Benefits of integrated supervisory agencies

The two major advantages relate to improved efficiency and economies of scale achieved through shared infrastructure as well as decreased administrative and personnel expenses[64]. Moreover, the integrated approach appears to be more suitable for the supervision of financial conglomerates and “competitive neutrality”[65] since it does not allow financial institutions to engage in supervisory arbitrage arising from inconsistent regulations applying to different sectors.

As similarly discussed by Abrams and Taylor (2000) and Čihák and Podpiera (2006), the integrated approach facilitates more flexible regulations and faster responses to developments in the market since all the necessary competences are possessed by a single authority. A final benefit stems from the improved accountability of supervisors since there is only one supervisory agency responsible for the entire financial market.

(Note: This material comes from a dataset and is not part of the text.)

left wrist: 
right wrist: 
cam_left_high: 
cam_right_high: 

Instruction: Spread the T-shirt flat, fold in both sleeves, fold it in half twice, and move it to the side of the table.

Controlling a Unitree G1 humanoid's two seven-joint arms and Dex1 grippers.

Disadvantages of integrated supervisory agencies

The major criticism of this practice relates to the unclear objectives arising from the broad range of purposes a unified agency has to pursue. Consequently, this might lead to a decrease in accountability because of the difficulty to create a precise array of responsibilities[66].

Further arguments against this approach correlate to the potential diseconomies of scope and scale[67] caused by the integration. Whenever a lack of harmonization in regulations between the different financial sectors occurs, it will be extremely challenging to achieve cost synergies (economies of scope). Moreover, the further the agency grows the more bureaucratic and more difficult to effectively manage it gets. Another risk constitutes the fact that moral hazard problems arising in one sector might be spread across the whole system due to the lack of separation of responsibilities. The final disadvantage is represented by the risk involved in changing the supervisory practice itself.

Conclusions

Even though convincing arguments against the unified supervisory approach exist, Čihák and Podpiera (2006) conclude that integrated supervision is generally highly correlated with higher quality and consistency of supervision.

Abrams and Taylor (2000) on the other hand claim that the trade-off between benefits and disadvantages is dissimilar for each country and that therefore it should be determined on an individual basis which approach appears to be more beneficial.

2.1.1.3. The role of central banks in supervision

As set out by De Haan and Osterloo[68], the core responsibilities of central banks cover the maintenance of monetary and financial stability. Apart from this two core functions the central banks perform a range of other tasks such as the lender of last resort function, the design and enforcement of monetary policies, the regulation and monitoring of payment and settlement systems and finally banking supervision[69].

Many economists agree that central banks should be independent[70] and that they should be involved in banking supervision[71]. Disagreement arises when it comes to the degree of involvement. Part of the problem stems from the lack of clear definitions of financial stability objectives that have been observed in most OECD countries[72]. The absence of precise objectives impedes proper evaluation of their execution and this leads to a lack of accountability[73] of central banks in the area of financial stability.

Further arguments against a high degree of central banks’ participation in banking supervision emerge from the conflict of interest between the goals of monetary policies and banking supervision. As indicated by Čihák and Podpiera[74], a central bank might be reluctant to effectively control inflation due to the fear that higher interest rates might lead to bank failures which would then be blamed on the supervisor.

As a consequence, bank failures may undermine the credibility of central banks[75] not only as a supervisor but for all other functions as well.

Supporters of a greater extent of involvement argue that clear synergies between the information needed for banking supervision and the information needed for monetary policy purposes exist and that this overlap of expertise should be utilized[76]. Moreover, in some countries central banks appear to be much more independent than any individual supervisor.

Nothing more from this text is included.